There’s this Ruby problem I revisit from time to time. The built-in hash array has a really handy map method. To the uninitiated, the map method is used to modify all elements in an array with the function specified.
> [1,2,3].map{ |i| i+1 }
=> [2, 3, 4]
Each element in the array is modified by the block passed into the map method. Similarly, Ruby hashes also have a map method - it does more or less the same thing.
> { "x" => 1, "y" => 2, "z" => 3 }.map{ |k,v| k.to_sym => v }
SyntaxError: (irb):2: syntax error, unexpected tASSOC, expecting '}'
{ "x" => 1, "y" => 2, "z" => 3 }.map{ |k,v| k.to_sym => v }
from /home/smeagol/.rvm/rubies/ruby-1.9.3-p429/bin/irb:16:in <main>
Wait what? Unlike function parameters, you have to wrap your key-value pairs in braces when executing a block like this.
> { "x" => 1, "y" => 2, "z" => 3 }.map{ |k,v| { k.to_sym => v } }
=> [{:x=>1}, {:y=>2}, {:z=>3}]
Hmmm, marginally better - no error… but this isn’t really what we’re looking for. The output is an array instead of a hash - the map method signature calls for an array return type. If we want to modify key-value pairs in a hash based on a common pattern, we’ll have to look elsewhere. Here’s a common idiom:
> { "x" => 1, "y" => 2, "z" => 3 }.\
> inject({}){ |hash, (k, v)| hash.merge( k.to_sym => v ) }
=> {:x=>1, :y=>2, :z=>3}
> # if you prefer big-data parlance, the preferred term is reduce, not inject.
> # Either way, Ruby doesn't care - they do the same thing.

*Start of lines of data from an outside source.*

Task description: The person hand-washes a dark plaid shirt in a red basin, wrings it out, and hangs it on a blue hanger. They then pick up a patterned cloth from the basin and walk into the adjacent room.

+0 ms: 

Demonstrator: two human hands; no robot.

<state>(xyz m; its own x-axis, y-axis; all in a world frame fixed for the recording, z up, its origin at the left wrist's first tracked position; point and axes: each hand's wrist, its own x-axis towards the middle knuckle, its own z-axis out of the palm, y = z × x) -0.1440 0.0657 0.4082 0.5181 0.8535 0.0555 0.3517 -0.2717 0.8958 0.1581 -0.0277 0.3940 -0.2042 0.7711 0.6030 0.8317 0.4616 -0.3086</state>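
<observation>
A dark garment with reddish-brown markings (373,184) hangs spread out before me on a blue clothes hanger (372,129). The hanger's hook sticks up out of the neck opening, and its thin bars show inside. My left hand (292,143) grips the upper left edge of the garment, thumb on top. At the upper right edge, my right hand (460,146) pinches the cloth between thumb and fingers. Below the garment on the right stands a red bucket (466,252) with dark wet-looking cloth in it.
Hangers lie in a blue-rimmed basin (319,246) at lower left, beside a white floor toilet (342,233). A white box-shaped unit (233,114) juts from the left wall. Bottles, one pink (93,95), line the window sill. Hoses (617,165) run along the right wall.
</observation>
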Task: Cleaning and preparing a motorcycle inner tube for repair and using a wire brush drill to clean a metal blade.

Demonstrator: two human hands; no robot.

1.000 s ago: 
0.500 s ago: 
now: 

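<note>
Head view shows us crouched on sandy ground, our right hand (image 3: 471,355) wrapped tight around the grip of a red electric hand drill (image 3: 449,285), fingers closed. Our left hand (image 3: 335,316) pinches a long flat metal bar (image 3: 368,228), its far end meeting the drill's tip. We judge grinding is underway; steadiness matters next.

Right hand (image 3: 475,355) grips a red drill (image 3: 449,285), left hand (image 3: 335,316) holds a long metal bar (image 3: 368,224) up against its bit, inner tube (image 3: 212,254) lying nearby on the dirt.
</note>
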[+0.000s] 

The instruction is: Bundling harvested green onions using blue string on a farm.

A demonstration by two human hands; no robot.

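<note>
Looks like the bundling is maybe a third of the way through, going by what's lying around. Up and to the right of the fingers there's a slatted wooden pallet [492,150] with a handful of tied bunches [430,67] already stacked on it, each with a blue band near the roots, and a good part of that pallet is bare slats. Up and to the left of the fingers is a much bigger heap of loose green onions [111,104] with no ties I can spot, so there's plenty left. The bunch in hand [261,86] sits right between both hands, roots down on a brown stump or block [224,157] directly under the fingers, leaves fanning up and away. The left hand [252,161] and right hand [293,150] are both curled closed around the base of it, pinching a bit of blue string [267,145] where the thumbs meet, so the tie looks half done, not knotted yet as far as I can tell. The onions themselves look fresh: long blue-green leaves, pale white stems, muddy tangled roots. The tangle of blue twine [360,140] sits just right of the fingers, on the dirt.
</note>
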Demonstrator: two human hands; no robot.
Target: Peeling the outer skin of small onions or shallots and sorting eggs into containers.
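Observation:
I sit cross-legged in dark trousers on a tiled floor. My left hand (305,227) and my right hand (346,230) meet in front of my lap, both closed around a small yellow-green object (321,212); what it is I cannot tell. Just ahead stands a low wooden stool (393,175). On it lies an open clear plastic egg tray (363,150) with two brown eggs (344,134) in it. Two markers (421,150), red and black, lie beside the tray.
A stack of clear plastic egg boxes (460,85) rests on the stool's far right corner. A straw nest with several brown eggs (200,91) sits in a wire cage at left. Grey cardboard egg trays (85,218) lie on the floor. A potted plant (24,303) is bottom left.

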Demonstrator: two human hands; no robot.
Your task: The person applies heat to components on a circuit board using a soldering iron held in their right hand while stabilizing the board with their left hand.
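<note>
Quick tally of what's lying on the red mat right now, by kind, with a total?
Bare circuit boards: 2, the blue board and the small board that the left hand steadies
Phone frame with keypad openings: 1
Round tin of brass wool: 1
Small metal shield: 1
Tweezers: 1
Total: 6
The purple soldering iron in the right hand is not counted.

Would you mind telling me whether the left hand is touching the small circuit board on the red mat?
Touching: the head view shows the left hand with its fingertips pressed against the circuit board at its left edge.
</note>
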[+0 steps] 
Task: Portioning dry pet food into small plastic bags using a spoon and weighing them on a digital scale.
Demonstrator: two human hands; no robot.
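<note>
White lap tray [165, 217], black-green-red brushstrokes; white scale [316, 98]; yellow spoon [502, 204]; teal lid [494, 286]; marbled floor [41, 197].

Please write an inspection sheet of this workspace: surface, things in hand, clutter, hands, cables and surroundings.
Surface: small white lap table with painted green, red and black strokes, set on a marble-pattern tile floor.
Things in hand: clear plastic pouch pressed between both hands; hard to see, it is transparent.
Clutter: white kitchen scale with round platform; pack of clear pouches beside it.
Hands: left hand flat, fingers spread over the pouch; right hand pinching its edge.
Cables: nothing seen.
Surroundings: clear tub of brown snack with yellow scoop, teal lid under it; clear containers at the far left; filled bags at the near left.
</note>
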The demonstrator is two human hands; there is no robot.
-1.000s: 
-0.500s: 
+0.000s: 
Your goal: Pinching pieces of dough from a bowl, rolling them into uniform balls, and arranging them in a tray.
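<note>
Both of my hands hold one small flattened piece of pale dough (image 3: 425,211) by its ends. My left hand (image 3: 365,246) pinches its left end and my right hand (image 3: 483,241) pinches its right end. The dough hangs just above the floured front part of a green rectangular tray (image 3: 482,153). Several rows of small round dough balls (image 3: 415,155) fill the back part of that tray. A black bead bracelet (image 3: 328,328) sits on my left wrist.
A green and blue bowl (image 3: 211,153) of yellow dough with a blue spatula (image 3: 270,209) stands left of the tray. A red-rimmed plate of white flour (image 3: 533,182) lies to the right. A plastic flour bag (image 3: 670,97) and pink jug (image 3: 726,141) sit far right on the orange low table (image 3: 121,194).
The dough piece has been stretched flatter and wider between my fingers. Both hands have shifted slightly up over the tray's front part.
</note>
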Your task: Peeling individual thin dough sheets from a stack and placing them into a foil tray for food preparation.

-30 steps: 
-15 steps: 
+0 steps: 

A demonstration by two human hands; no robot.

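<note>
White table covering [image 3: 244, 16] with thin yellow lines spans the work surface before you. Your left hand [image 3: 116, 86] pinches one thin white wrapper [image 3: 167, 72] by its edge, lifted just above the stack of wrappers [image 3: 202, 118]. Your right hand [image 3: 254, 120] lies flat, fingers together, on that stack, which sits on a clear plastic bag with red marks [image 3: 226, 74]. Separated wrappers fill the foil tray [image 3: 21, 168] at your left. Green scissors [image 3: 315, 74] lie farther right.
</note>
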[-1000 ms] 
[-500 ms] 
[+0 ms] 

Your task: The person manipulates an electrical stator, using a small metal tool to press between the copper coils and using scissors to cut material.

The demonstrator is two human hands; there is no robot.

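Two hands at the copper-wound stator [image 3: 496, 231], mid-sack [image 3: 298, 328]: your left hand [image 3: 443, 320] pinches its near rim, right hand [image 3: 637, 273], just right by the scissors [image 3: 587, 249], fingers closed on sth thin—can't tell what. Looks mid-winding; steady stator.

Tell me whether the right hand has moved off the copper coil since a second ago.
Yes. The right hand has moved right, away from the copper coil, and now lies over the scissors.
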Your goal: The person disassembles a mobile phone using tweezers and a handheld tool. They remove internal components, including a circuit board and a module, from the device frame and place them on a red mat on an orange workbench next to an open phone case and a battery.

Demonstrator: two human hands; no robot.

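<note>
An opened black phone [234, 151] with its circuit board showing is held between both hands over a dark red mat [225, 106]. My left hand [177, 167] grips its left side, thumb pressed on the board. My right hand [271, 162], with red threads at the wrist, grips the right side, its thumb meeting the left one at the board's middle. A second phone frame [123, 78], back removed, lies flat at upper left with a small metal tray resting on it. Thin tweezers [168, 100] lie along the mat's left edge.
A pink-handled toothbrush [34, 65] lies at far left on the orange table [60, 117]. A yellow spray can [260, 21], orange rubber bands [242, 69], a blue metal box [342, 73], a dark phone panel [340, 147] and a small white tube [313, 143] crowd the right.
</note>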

> { "x" => 1, "y" => 2, "z" => 3 }.\
> reduce({}){ |hash, (k, v)| hash.merge( k.to_sym => v ) }
=> {:x=>1, :y=>2, :z=>3}
That works. Our output looks right, but the syntax is really verbose and just looks kind of nasty. Let’s throw caution to the wind and monkey-patch the Hash class with a method to simplify the syntax a bit.
class Hash
def hmap(&block)
self.inject({}){ |hash,(k,v)| hash.merge( block.call(k,v) ) }
end
end
x = { "x" => 1, "y" => 2 }
x.hmap{ |k,v| { k.to_sym => v.to_s } }
=> {:x => "1", :y => "2"}
Much cleaner. Let’s see how it performs.
x = {}
(1..10000).each do |i|
x["key#{i}"] = i
end
t=Time.now
puts x.hmap{ |k,v| { k.to_sym => v.to_s } }
puts "#{Time.now - t} seconds"
=> 31.950418765 seconds
Ouch. This is probably fine for many cases - maybe your hash only has a few key-value pairs. Perhaps you’re just symbolizing some string-based keys… but we can do better. It turns out, you can map the hash into an array, then pass that array back into a new hash:
Hash[x.map {|k, v| [k.to_sym, v.to_s] }]
=> 0.028062438 seconds
That’s more like it! Let’s wrap this into the hmap() method.
class Hash
def hmap(&block)
Hash[self.map {|k, v| block.call(k,v) }]
end
end
x.hmap{ |k,v| [ k.to_sym, v ] }
=> 0.029331384 seconds
Awesome. The syntax is slightly different than the inject version - we pass in an array with two cells - one for the key and the other for the value. I think this is a touch more clunky, but the speed improvement is well worth it.
Keep in mind, this is a non-destructive method - you get a new hash when you run it. If we don’t want to create a new hash, we’ll have to enumerate every key in the hash, create a new key and value based on the block provided and then delete the old key.
class Hash
def hmap!(&block)
self.keys.each do |key|
hash = block.call(key, self[key])
self[hash.keys.first] = hash[hash.keys.first]
self.delete(key)
end
self
end
end
x = { "x" => 1, "y" => 2, "z" => 3 }
x.hmap!{ |k,v| { k.to_sym => v.to_s } }
=> {:x=>"1", :y=>"2", :z=>"3"}
If we run this against the 10,000 key data set from earlier, we decent performance. Not as good, but still not too bad.
x = {}
(1..10000).each do |i|
x["key#{i}"] = i
end
t=Time.now
x.hmap!{ |k,v| { k.to_sym => v.to_s } }
puts Time.now - t
=> 0.061217351
Depending on the amount of data in your hash, your mileage will vary, but I find this a pretty serviceable addition to the hash class. If you’re concerned about monkey-patching, consider including and/or extending this functionality into one of your own classes or instances.
Let me know if you have any other approaches to this problem. I revisit it from time to time and would love to find a way to make the destructive version of hmap!() run faster.